Task to complete: Given the records below, would you repeat exactly the lines that begin at the one containing "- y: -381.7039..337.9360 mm" and end at the one containing "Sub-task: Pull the", inclusive?

═══ Data section ═══

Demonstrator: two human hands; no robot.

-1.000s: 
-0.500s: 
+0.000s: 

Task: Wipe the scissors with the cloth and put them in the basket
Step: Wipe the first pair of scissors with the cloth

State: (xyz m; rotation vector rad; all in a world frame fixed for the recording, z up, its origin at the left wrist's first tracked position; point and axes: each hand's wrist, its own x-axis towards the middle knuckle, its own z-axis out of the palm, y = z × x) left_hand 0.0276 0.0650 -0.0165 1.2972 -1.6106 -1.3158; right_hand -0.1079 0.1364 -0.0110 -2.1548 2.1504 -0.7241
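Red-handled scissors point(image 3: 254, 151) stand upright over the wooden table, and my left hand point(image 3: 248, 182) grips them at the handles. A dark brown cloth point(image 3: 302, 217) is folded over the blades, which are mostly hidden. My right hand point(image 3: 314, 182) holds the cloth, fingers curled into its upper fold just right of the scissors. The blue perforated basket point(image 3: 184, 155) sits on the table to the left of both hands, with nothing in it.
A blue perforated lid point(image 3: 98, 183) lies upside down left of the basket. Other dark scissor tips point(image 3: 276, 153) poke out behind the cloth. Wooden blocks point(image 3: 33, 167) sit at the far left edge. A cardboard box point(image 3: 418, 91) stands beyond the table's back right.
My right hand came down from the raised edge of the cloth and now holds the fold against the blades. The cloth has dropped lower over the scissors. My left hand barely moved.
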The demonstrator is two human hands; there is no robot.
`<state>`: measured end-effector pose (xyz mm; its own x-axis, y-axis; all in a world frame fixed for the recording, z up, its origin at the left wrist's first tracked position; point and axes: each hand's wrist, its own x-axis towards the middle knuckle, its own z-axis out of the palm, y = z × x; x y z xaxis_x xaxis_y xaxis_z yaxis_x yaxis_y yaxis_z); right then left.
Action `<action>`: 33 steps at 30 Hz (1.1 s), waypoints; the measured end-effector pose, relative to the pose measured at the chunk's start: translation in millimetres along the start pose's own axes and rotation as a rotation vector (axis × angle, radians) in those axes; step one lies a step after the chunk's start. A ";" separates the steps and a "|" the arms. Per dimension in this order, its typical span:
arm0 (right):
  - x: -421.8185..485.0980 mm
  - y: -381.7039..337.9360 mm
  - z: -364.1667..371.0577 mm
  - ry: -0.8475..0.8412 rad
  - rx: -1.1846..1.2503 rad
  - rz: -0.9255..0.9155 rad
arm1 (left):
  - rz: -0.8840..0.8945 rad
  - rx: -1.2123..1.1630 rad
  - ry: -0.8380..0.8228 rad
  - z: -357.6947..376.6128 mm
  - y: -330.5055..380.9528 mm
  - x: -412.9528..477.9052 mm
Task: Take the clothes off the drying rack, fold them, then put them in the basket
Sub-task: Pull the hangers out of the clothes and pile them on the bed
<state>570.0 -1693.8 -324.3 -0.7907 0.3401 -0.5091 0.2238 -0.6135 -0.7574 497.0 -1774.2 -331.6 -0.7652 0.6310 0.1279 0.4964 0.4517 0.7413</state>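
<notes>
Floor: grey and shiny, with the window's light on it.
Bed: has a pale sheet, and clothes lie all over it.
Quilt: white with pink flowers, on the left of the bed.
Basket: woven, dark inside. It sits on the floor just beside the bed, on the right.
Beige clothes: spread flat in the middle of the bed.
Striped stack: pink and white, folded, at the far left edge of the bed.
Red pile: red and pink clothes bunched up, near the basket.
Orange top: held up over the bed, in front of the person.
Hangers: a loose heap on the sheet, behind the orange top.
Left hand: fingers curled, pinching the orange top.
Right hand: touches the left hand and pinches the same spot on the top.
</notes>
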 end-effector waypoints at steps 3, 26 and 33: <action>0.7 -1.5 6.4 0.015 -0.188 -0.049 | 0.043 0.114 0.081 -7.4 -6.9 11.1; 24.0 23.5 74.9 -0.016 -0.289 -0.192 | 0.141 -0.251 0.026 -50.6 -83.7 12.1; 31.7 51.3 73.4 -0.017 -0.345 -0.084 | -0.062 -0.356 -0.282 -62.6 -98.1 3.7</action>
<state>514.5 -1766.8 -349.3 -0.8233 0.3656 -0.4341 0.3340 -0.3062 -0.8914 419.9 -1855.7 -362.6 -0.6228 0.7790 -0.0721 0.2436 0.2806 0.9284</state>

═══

Result for this task:
  - y: -381.7039..337.9360 mm
  - z: -364.1667..371.0577 mm
  - ry: -0.8475..0.8412 rad
  - rx: -1.1846..1.2503 rad
  - rz: -0.9255..0.9155 rad
arm1 (left):
  - rz: -0.8840..0.8945 rad
  - rx: -1.2123..1.1630 rad
  - ry: -0.8380..0.8228 rad
  - z: -357.6947..376.6128 mm
  - y: -330.5055..380.9528 mm
  - x: -412.9528..477.9052 mm
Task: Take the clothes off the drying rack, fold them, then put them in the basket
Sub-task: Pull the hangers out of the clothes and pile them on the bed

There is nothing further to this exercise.